- RECORDED DATA -
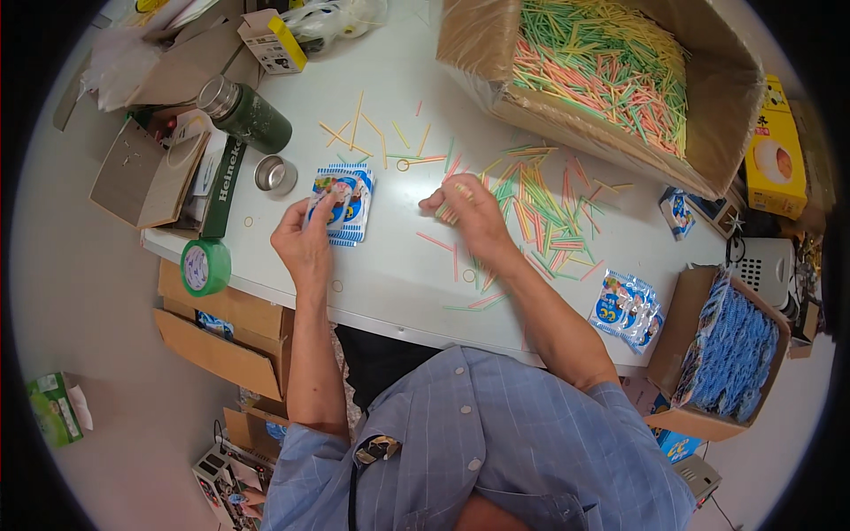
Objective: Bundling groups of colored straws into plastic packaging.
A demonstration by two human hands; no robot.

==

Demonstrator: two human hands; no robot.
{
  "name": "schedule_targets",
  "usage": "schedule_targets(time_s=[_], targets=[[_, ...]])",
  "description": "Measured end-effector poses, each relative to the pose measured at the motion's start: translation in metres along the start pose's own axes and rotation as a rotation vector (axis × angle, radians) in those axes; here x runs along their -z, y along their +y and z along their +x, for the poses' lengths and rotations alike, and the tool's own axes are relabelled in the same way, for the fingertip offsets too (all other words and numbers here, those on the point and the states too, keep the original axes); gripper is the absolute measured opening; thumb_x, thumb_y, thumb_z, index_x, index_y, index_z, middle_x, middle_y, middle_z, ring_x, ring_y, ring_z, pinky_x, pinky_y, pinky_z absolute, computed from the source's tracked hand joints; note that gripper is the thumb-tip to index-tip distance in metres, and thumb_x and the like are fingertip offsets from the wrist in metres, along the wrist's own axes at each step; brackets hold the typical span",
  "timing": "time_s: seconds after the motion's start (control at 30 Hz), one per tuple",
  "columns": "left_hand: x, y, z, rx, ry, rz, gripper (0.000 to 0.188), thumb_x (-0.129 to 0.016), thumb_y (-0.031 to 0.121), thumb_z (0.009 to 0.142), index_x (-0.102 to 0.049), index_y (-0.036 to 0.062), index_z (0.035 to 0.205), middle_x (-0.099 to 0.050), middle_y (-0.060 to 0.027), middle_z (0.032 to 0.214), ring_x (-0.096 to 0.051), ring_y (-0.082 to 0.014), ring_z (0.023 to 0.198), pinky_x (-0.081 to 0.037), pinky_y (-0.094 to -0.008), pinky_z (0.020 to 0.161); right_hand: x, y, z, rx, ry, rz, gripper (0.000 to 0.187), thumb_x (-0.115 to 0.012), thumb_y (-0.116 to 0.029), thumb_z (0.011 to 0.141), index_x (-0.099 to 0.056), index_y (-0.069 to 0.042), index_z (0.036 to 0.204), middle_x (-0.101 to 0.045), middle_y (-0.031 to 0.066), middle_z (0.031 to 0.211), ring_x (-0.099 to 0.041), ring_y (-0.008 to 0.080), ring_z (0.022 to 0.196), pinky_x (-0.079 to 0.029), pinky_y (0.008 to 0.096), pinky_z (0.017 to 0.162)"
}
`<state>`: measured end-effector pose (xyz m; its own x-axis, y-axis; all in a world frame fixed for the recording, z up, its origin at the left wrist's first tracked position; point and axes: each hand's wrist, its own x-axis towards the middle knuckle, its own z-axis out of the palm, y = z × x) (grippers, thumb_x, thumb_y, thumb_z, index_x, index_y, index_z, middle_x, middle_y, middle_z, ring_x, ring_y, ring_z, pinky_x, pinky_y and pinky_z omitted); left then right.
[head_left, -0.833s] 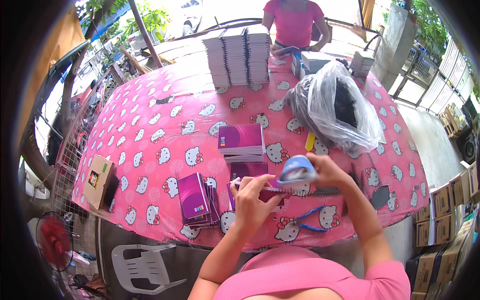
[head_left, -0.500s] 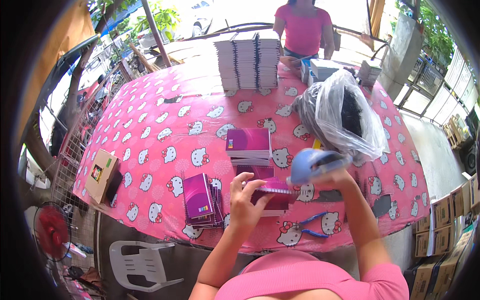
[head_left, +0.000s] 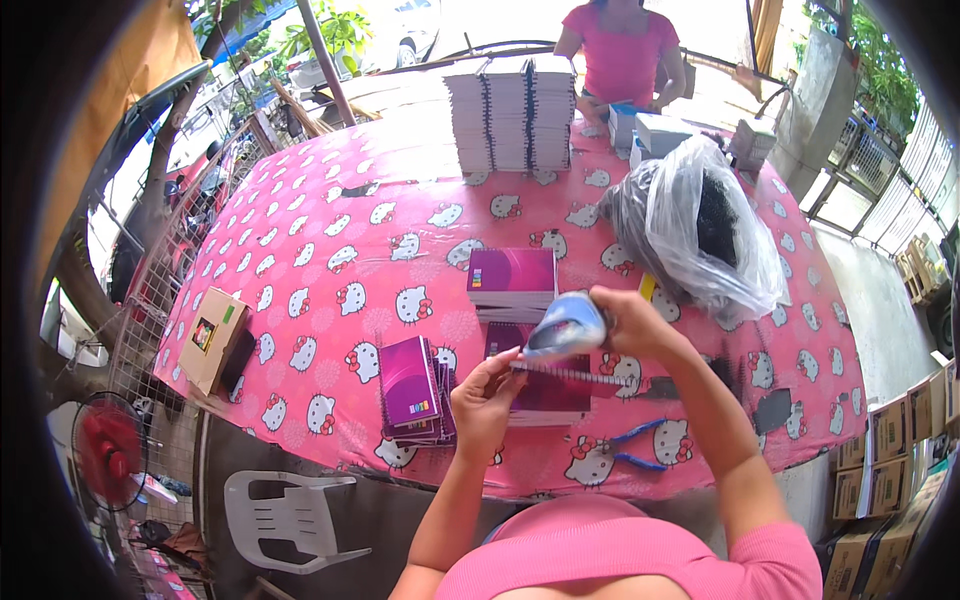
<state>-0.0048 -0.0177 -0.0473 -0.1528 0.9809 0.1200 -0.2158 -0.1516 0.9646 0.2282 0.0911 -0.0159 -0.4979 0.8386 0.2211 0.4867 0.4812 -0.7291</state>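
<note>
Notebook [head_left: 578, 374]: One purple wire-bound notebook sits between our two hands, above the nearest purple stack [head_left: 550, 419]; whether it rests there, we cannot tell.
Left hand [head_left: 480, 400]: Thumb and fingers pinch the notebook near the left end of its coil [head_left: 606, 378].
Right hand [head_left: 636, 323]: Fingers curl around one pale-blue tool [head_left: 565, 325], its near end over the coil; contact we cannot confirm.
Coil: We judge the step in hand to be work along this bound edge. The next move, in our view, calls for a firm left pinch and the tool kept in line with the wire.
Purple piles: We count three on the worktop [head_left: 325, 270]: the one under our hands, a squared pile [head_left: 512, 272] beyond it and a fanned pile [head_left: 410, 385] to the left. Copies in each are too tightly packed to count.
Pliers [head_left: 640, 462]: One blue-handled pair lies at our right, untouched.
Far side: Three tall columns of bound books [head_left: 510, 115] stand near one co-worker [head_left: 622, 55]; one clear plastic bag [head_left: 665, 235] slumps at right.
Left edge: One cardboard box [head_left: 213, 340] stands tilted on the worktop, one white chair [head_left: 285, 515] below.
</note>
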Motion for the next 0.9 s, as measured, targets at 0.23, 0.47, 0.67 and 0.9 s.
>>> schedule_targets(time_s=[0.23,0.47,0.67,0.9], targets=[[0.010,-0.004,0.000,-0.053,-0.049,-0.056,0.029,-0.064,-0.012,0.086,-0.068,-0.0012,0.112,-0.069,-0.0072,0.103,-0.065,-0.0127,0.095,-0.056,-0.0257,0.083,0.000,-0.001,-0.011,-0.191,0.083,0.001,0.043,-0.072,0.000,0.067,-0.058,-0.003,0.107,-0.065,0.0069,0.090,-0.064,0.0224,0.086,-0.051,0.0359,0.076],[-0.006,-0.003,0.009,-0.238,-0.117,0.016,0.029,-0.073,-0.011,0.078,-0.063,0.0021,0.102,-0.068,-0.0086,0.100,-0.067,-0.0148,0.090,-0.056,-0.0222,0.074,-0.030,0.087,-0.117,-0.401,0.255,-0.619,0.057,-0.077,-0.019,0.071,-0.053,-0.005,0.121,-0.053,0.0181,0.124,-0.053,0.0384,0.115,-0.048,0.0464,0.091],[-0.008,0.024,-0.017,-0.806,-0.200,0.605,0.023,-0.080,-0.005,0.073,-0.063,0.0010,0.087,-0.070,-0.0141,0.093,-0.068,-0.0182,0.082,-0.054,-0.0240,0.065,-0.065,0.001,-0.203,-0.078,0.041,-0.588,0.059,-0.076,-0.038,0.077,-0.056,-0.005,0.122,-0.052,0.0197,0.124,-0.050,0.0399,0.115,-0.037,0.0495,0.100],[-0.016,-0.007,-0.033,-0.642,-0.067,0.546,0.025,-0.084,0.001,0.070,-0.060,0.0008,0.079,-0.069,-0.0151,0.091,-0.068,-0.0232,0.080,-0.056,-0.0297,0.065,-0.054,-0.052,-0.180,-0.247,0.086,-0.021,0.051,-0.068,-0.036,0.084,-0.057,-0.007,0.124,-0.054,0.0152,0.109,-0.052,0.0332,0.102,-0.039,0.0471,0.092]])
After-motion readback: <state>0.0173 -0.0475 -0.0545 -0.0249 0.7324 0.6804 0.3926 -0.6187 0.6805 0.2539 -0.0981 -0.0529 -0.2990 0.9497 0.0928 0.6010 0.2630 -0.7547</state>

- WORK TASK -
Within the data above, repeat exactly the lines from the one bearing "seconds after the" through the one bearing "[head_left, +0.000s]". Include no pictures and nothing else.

- TASK ANSWER -
  "timing": "time_s: seconds after the motion's start (control at 30 Hz), one per tuple",
  "columns": "left_hand: x, y, z, rx, ry, rz, gripper (0.000 to 0.188), thumb_x (-0.129 to 0.016), thumb_y (-0.031 to 0.121), thumb_z (0.009 to 0.142), index_x (-0.102 to 0.049), index_y (-0.036 to 0.062), index_z (0.035 to 0.205), middle_x (-0.099 to 0.050), middle_y (-0.060 to 0.027), middle_z (0.032 to 0.214), ring_x (-0.096 to 0.051), ring_y (-0.082 to 0.014), ring_z (0.023 to 0.198), pinky_x (-0.081 to 0.037), pinky_y (-0.094 to -0.008), pinky_z (0.020 to 0.161); right_hand: x, y, z, rx, ry, rz, gripper (0.000 to 0.187), thumb_x (-0.115 to 0.012), thumb_y (-0.116 to 0.029), thumb_z (0.011 to 0.141), index_x (-0.099 to 0.056), index_y (-0.069 to 0.042), index_z (0.036 to 0.204), middle_x (-0.101 to 0.045), middle_y (-0.031 to 0.066), middle_z (0.031 to 0.211), ring_x (-0.099 to 0.041), ring_y (-0.008 to 0.080), ring_z (0.022 to 0.196), pinky_x (-0.079 to 0.029), pinky_y (0.008 to 0.096), pinky_z (0.017 to 0.162)"
}
`<state>`: measured end-effector pose (xyz m; its own x-axis, y-axis; all in a world frame fixed for the recording, z up, its origin at the left wrist's first tracked position; point and axes: each hand's wrist, its own x-axis towards the middle knuckle, its own z-axis out of the palm, y = z × x) (grippers, thumb_x, thumb_y, thumb_z, index_x, index_y, index_z, middle_x, middle_y, middle_z, ring_x, ring_y, ring_z, pinky_x, pinky_y and pinky_z omitted); left then right.
[head_left, -0.833s] 
[head_left, -0.500s] 
[head_left, +0.000s] 

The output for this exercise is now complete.